You might think DBAs check alert logs, but let me give an example from personal experience. While I was living in Santa Clara, I worked for a consulting company which had been engaged by a television station in San Francisco. They were running Oracle Applications/E-Business Suite, one of my specialties. Certain email notifications from the applications weren't happening, and they couldn't figure out why. They had engaged consultants from Redwood City (global home for Oracle, although they recently announced they were relocating corporate headquarters to Texas) who hadn't resolved the issue. So, of course, the first thing I check is the database alert log--and I immediately noticed that a certain tablespace had been trying to extend literally for over 4 months, including the Redwood City engagement. (I would also assume they got nowhere with Oracle Support.) I immediately added or extended a relevant datafile and long story short, it resolved their functionality issue.

Now really I might not need the whole alert log (which could go back several months). I want to snip off the current day's entries (if any) from alert log. (I can then grep the snipped daily file for warning or error patterns; I'm not including that in this post.)

Note that in my snippet logic below, the timestamp format can differ, even among two Oracle servers at work, so you might need to tweak the date format.

But a simple question motivated the post: what if you want to snippet more than today's entries? Or maybe you want to track any entries since close of business yesterday. One solution, which I won't describe in detail here, is to offset SYSDATE and transform the results via TO_CHAR and a relevant date mask, capture the result in an environmental variable or work file (say, turning off headings, pagesize, feedback, tweaking linesize, etc.)
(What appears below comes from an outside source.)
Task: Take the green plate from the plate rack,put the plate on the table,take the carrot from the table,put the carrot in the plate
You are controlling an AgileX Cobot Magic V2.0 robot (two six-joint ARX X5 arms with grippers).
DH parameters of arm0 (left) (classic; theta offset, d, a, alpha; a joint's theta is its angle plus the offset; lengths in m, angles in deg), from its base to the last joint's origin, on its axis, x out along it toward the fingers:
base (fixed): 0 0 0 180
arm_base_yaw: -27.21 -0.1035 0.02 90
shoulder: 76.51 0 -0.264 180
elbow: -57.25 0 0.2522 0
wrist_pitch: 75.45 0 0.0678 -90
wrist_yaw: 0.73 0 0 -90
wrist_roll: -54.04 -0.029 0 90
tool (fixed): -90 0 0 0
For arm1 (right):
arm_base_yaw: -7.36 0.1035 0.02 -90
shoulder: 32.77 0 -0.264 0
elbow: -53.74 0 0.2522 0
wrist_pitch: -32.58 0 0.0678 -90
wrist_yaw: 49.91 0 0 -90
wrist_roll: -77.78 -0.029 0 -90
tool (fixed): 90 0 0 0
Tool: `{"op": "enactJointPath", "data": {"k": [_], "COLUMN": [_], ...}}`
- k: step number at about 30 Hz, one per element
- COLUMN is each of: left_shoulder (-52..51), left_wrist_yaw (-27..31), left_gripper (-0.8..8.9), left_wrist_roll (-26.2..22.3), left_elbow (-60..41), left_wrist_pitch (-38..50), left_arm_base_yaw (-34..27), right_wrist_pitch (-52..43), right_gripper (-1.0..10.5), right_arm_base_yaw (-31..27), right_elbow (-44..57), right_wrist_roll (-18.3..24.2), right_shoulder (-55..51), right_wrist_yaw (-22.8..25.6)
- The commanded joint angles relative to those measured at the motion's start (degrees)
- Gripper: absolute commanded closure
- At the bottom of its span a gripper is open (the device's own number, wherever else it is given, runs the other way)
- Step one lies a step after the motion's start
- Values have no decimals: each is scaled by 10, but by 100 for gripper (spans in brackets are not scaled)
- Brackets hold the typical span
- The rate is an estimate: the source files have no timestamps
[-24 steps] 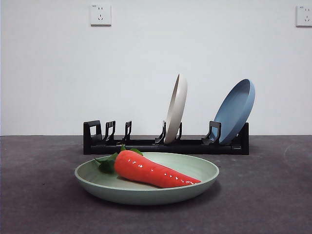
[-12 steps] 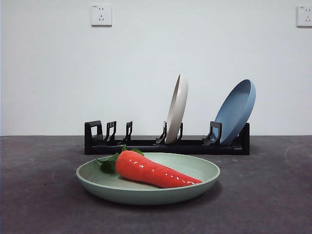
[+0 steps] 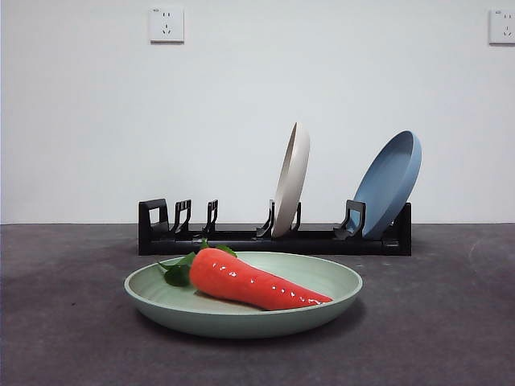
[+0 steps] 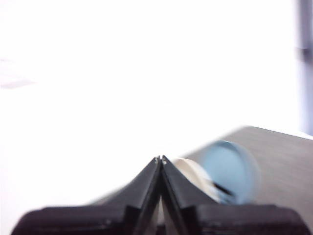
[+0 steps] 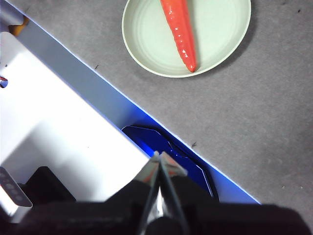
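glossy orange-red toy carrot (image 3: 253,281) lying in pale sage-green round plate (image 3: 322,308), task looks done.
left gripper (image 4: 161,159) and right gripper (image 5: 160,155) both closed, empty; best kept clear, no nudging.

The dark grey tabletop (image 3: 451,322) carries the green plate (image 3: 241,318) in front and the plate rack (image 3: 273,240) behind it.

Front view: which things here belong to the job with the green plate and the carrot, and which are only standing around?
Belonging to the job:
- green plate, flat on the table
- carrot, lying in that plate
- rack, behind the plate

Only standing around:
- cream plate, upright in the rack
- blue plate, leaning in the rack
- two wall sockets
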State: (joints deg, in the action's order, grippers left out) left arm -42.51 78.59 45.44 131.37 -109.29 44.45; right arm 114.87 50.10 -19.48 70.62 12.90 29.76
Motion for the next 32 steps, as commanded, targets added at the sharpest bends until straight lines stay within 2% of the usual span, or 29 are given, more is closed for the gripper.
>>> {"op": "enactJointPath", "data": {"k": [1, 8, 13, 21, 32], "left_shoulder": [-56, -195, -275, -338, -339], "left_wrist_yaw": [-3, -2, -1, -1, 1], "left_gripper": [815, 815, 815, 815, 815], "left_wrist_roll": [-4, 0, 27, 49, 76], "left_elbow": [-105, -309, -421, -538, -602], "left_wrist_pitch": [46, 64, 76, 111, 118], "left_arm_base_yaw": [-64, -166, -212, -242, -241], "right_wrist_pitch": [-3, -3, -3, -3, -3], "right_gripper": [946, 946, 946, 946, 946], "right_arm_base_yaw": [1, 1, 1, 1, 1], "right_elbow": [1, 1, 1, 1, 1], "right_wrist_roll": [-5, -5, -5, -5, -5], "right_shoulder": [-1, -1, -1, -1, -1], "right_wrist_yaw": [1, 0, 0, 1, 0]}}
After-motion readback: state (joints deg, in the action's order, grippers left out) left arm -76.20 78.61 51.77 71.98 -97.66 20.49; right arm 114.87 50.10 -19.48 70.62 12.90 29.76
Consider the  following excerpt from a Cygwin session (for common format strings, see here):

 ~
$ date
Sat Mar  6 14:42:06 EST 2021 ~
$ date -d "-18 hours"
Fri Mar  5 20:42:41 EST 2021
$ date -d "yesterday"
Fri Mar  5 14:43:01 EST 2021
~
$ date -d "-3 days"
Wed Mar  3 14:43:35 EST 2021

$  date -d "-3 days" +'%m-%d-%Y %H:%M'
03-03-2021 14:59

But what if you don't have a -d option like my Solaris system? You can use the TZ environmental variable, e.g., for yesterday,

 ~
$ TZ=$TZ+29 date
Fri Mar  5 15:03:24 America_New_York 2021

Note 29=24 hours + offset from GMT. For EST, the offset is 5 hours (4 for EDT)
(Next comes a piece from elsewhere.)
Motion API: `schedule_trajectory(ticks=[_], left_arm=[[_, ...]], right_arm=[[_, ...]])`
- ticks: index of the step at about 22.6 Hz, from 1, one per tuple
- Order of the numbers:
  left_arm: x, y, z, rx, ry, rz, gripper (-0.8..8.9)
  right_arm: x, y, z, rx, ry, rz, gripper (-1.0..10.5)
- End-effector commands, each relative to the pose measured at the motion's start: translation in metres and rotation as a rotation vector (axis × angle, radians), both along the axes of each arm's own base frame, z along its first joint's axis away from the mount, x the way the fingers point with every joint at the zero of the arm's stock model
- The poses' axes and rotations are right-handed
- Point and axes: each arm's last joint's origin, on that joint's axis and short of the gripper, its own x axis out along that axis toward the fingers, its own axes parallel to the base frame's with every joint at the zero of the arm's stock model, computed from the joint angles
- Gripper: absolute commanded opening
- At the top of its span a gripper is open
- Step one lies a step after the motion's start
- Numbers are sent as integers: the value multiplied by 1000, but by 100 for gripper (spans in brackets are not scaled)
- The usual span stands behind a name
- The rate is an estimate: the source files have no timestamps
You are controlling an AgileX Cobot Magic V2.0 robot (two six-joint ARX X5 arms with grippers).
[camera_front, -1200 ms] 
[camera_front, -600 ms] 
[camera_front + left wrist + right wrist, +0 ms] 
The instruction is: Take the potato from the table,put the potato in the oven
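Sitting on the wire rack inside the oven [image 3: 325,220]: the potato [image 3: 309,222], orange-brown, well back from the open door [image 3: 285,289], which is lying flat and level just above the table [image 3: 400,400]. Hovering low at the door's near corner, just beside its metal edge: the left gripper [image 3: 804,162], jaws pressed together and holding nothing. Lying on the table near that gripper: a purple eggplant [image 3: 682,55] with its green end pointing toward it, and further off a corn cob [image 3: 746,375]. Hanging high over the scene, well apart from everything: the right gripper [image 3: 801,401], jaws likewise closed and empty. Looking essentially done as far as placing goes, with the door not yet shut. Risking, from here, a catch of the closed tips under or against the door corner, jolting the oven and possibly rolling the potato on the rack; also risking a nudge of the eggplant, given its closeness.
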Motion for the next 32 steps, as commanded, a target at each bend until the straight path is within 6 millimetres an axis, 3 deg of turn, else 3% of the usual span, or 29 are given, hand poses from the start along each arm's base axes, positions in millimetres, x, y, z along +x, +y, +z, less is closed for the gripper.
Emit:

Okay, for the (old copied) timestamp on my Solaris system in the alert log for format purposes:

Wed Mar 03 00:40:29 2021

So here's my bash script excerpt:

#!/bin/bash
export SCR_HOME=.../scripts
export ALERT=/oracle/app/diag/... /alert_sid.log
STR=`date +'%a %b %d.*%Y'`
export START=`grep -in "$STR" $ALERT| head -1 | cut -f1 -d:`
export ARG=$START,\$p
sed -n $ARG < $ALERT > $SCR_HOME/ndaily

where ndaily is the current day's alert entries